After COVID-19 pushed back the festivities twice this year, Record Store Day 2020 will be fragmented into three separate events starting this Saturday. The proposition surely has some vinyl hounds fretting the prospect of leaving the house not once but thrice.

But there’s an upside to this staggered version of the retail holiday, which will feature online listings for some stores. Collectors of varying degrees of music obsession can have triple the fun — attempting to regain some kind of semblance of normalcy in these most uncertain times (so long as they mask up, of course). Plus, as of now, organizers are still keeping on the current date for RSD Black Friday, which is scheduled for Nov. 27.

The trilogy of RSD Drops (which were organized in this fashion in order to meet social-distancing guidelines) kicks off this Saturday, with the others set for Sept. 26 and Oct. 24. To mark the first installment, we rounded up 10 titles well worth masking up and waiting in line for as summer comes to a close.

The Wipers
Is This Real? Anniversary Edition: 1980 – 2020 (Jackpot Records)

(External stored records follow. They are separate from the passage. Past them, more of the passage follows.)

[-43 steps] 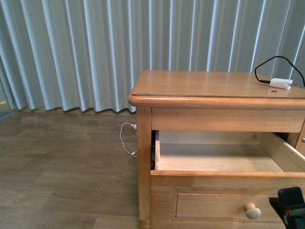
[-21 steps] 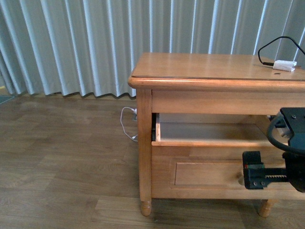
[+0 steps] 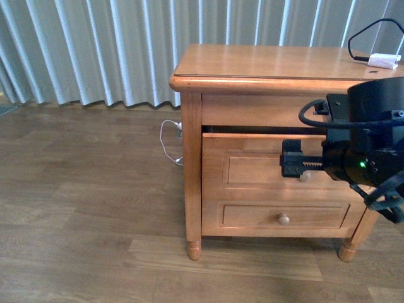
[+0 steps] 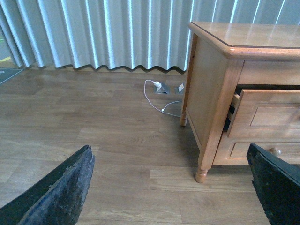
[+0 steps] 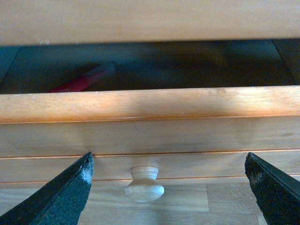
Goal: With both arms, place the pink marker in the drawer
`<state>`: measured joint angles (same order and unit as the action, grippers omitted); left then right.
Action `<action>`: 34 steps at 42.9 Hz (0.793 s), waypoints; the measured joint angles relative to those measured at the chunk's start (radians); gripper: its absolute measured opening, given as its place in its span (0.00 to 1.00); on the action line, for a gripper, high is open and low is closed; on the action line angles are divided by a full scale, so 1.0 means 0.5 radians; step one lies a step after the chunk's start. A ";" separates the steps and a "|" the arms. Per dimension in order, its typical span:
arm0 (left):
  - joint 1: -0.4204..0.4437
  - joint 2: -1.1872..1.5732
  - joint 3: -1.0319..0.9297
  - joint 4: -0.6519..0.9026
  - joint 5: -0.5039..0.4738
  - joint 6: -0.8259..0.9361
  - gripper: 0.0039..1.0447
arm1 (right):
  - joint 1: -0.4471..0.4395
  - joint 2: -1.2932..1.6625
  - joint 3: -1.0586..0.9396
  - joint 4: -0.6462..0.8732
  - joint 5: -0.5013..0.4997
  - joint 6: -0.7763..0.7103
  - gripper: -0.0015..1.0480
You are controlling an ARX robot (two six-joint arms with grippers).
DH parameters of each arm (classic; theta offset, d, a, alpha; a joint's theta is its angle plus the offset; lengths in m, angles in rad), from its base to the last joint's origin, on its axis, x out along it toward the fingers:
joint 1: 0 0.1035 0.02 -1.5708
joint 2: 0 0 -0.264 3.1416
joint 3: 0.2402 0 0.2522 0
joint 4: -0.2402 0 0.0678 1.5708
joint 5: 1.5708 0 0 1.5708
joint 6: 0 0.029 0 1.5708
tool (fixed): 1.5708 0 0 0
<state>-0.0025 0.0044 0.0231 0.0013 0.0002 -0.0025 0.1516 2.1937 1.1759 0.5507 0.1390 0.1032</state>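
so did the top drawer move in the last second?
Yes. The drawer has slid back into the nightstand; only a narrow gap remains under the top, with the right gripper at its knob.

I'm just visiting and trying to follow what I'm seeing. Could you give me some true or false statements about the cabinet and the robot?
1. The marker lies inside the drawer. True.
2. The drawer is fully shut. False: a gap remains.
3. The right end effector is clamped on the knob. False: its fingers stand wide of it.
4. A white adapter sits on the cabinet top. True.
5. The left end effector holds something. False: it is open and empty.
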 joint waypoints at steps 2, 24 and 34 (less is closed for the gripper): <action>0.000 0.000 0.000 0.000 0.000 0.000 0.94 | 0.001 0.049 0.080 -0.020 0.013 0.010 0.91; 0.000 0.000 0.000 0.000 0.000 0.001 0.94 | -0.013 0.127 0.255 -0.060 -0.024 -0.005 0.91; 0.000 0.000 0.000 0.000 0.000 0.001 0.94 | -0.033 -0.437 -0.309 0.030 -0.211 0.053 0.91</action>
<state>-0.0025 0.0044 0.0231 0.0013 0.0002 -0.0021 0.1352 1.9751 1.0214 0.5655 0.0338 0.1299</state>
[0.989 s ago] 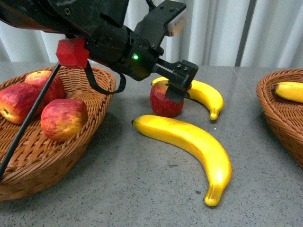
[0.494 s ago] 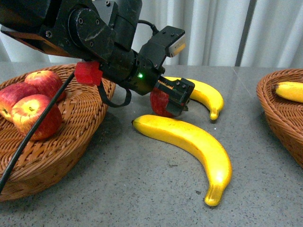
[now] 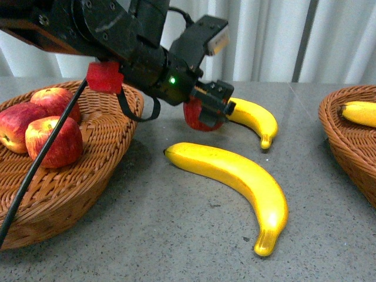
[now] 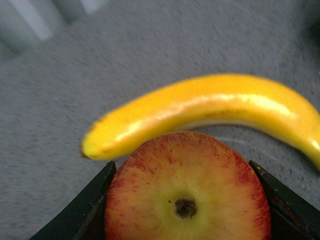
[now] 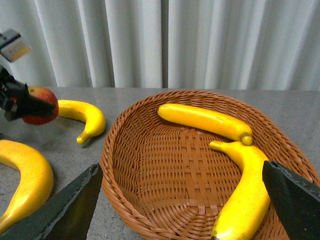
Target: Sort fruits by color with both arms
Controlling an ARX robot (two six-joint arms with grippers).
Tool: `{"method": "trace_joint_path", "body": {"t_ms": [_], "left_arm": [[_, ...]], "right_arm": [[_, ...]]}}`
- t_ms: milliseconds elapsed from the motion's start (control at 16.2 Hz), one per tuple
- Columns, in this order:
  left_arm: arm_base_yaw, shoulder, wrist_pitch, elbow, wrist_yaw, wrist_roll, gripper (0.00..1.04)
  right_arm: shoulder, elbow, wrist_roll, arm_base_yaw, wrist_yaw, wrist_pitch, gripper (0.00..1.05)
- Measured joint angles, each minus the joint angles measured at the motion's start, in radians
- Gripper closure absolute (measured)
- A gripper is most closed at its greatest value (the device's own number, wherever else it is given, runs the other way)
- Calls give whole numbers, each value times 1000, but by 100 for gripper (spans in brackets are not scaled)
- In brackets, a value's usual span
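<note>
My left gripper [image 3: 212, 108] is shut on a red apple [image 3: 195, 115], lifted a little off the table beside the left basket [image 3: 111, 141]. The left wrist view shows that apple [image 4: 187, 192] clamped between both jaws, with a yellow banana [image 4: 200, 112] lying just beyond it. Three red apples [image 3: 53, 140] rest in the left basket. A large banana [image 3: 235, 176] lies mid-table and a smaller one [image 3: 255, 120] lies behind it. My right gripper [image 5: 180, 200] hangs open above the right basket [image 5: 150, 200], which holds two bananas [image 5: 205, 121]. The held apple [image 5: 39, 104] shows far off in that view.
The right basket's rim [image 3: 335, 135] with a banana [image 3: 359, 113] sits at the table's right edge. White curtains hang behind the table. My left arm's black cable [image 3: 35, 170] crosses over the left basket.
My left gripper closed on the apple and raised it slightly off the table. An apple in the left basket rolled leftward and settled.
</note>
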State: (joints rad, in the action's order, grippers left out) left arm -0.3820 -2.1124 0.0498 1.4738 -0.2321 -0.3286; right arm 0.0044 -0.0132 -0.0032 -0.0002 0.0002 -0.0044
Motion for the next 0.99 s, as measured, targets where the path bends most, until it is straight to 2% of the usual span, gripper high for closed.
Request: {"method": "trace_joint_path", "body": {"t_ms": [247,494,742,865,927,989], "left_arm": [[43,244,74,-127,178,162,36],[135,400,76,-342,384,351,37],[211,406,95,-392,422,438,35],[211,404,110,-392,414,441,12],[208,406,134,-395,403,440,5],[206,418,156,-407,388,439,7]], "right_arm": [[0,0,0,0,0,0,7],[0,0,0,0,0,0,7],[0,0,0,0,0,0,7],[0,0,0,0,0,0,7],[0,0,0,0,0,0,7],[0,0,0,0,0,0,7]]}}
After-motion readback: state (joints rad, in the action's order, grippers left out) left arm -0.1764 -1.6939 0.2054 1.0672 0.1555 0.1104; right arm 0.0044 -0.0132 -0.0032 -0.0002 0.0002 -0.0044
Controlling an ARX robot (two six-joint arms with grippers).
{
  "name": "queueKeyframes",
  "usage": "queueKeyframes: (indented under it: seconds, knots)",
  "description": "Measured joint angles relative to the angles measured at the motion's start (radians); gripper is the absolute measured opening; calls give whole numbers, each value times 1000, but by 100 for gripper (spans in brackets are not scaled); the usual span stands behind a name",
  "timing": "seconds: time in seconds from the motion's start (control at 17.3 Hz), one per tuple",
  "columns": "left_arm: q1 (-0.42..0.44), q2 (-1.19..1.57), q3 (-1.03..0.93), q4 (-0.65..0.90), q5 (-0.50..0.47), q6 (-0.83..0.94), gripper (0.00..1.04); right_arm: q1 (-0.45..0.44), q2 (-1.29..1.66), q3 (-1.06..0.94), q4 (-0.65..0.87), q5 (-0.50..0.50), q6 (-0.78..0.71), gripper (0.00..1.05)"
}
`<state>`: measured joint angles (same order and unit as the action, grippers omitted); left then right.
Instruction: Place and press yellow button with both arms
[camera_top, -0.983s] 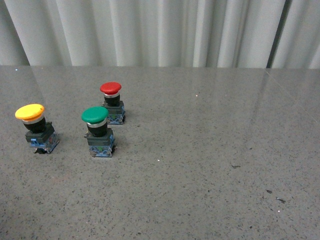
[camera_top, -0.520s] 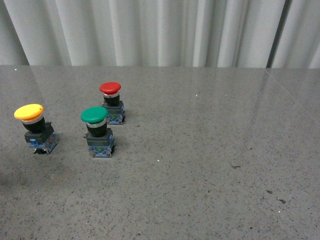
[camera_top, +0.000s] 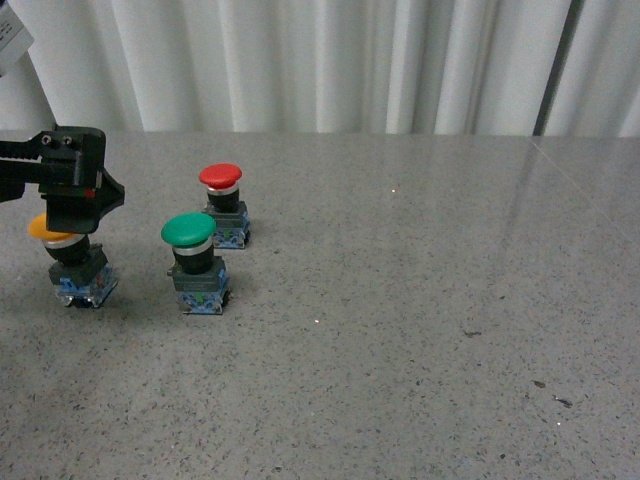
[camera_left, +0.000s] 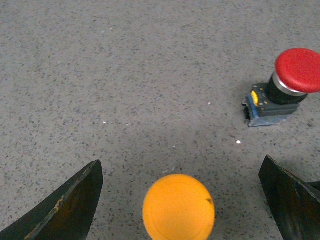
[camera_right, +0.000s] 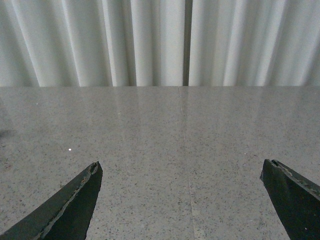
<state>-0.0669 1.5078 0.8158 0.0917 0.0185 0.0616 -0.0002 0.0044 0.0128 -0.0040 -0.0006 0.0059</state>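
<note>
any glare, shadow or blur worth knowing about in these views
Front view: sharp, pale sheen across the far table. Left wrist view: yellow button cap slightly soft, a faint shadow around it; red button crisp. Right wrist view: the glossy table mirrors the curtain.

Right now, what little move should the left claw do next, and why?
Probably lower the left claw straight down, then close. It is open, hovering above the yellow button, whose cap sits midway between its fingers, untouched.
</note>
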Motion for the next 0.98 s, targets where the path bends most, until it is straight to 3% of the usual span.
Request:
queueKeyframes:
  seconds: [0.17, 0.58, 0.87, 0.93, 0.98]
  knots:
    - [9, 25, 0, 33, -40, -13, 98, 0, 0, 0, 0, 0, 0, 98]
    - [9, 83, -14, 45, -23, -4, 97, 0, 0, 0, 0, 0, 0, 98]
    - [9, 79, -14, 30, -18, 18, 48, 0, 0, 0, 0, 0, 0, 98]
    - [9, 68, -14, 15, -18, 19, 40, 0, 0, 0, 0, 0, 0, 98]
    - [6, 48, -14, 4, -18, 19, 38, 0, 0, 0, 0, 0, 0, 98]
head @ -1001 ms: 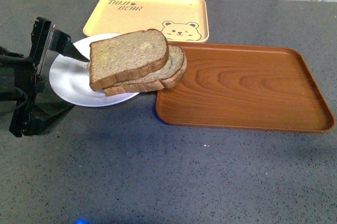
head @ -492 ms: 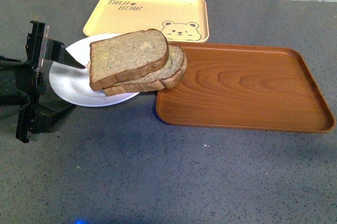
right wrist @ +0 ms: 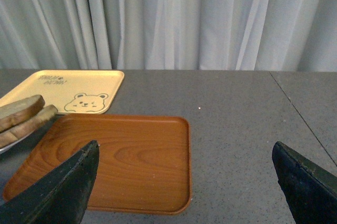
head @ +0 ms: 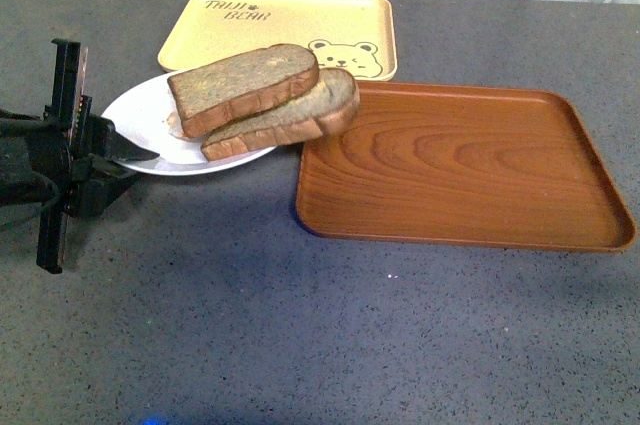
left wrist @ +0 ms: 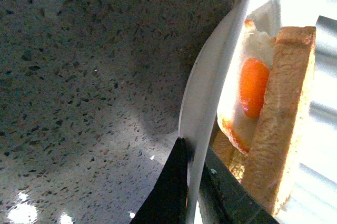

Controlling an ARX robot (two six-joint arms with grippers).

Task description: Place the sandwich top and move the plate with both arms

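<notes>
The white plate (head: 145, 125) is lifted and tilted at the left of the table. The sandwich top (head: 243, 85), a squarish brown slice, lies on the domed lower slice (head: 300, 115). My left gripper (head: 118, 148) is shut on the plate's near left rim. In the left wrist view the gripper (left wrist: 190, 182) pinches the plate's rim (left wrist: 202, 103), with a fried egg (left wrist: 251, 89) and the bread's edge (left wrist: 281, 118) beyond. My right gripper (right wrist: 187, 182) is open and empty, above the table near the brown tray; it is out of the front view.
A brown wooden tray (head: 460, 170) lies right of the plate, also in the right wrist view (right wrist: 116, 163). A pale yellow bear-print tray (head: 285, 30) lies behind the plate. The table is grey speckled stone; curtains hang behind.
The plate's left rim has risen off the table in my left gripper and the plate and sandwich now tilt. My left gripper turned and closed on the rim.
</notes>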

10 Best Finds for the First Record Store Day Drop Event

Along with Daniel Johnston, Meat Puppets and Frightwig, Oregon’s Wipers were an acclaimed underground rock group given a ringing endorsement by Kurt Cobain. One of the better deep cuts in Nirvana’s vault is their fast and loose cover of “Return of the Rat” from the 1992 import-only EP Hormoaning (it was also featured on the Eight Songs for Greg Sage and the Wipers tribute album along with the Nirvana version of “D-7”). And 40 years later, the Wipers’ seminal debut LP, Is This Real?, remains a touchstone for garage rock hopefuls. So in honor of its anniversary, Jackpot Records is releasing the most definitive edition of the album, pressed on white wax and supplemented by a bonus 7-inch containing four-track demos and a vintage tour poster signed by Greg Sage himself.

D-MOB
We Call It Acieed (London)

10 Best Finds for the First Record Store Day Drop Event

England’s D-Mob (the brainchild of Staffordshire-born DJ Daniel Kojo Poku aka Dancin’ Danny D) revolutionized the sound of U.K. dance music with their 1988 single “We Call It Acieed.” The track, along with The KLF and 808 State, helped form the bedrock for the Acid House movement in England and was initially banned from the BBC for its drug references (despite Poku’s admittance to essentially being straight edge). It even hit No. 1 on the Billboard Dance charts in the States to boot, making it D-Mob’s second chart-topping club single in America alongside their smash hit “C’Mon and Get My Love,” which featured the crew’s true secret weapon: singer Cathy Dennis. This exclusive RSD reissue includes the iconic original track with the late, great Gary Haisman on lead vocals, along with four new remixes by Serge Santiago, Mall Grab, Rebuke and Nathan Micay. There are only 600 copies of this one, so make sure you get there early if you want to grab it before the resellers.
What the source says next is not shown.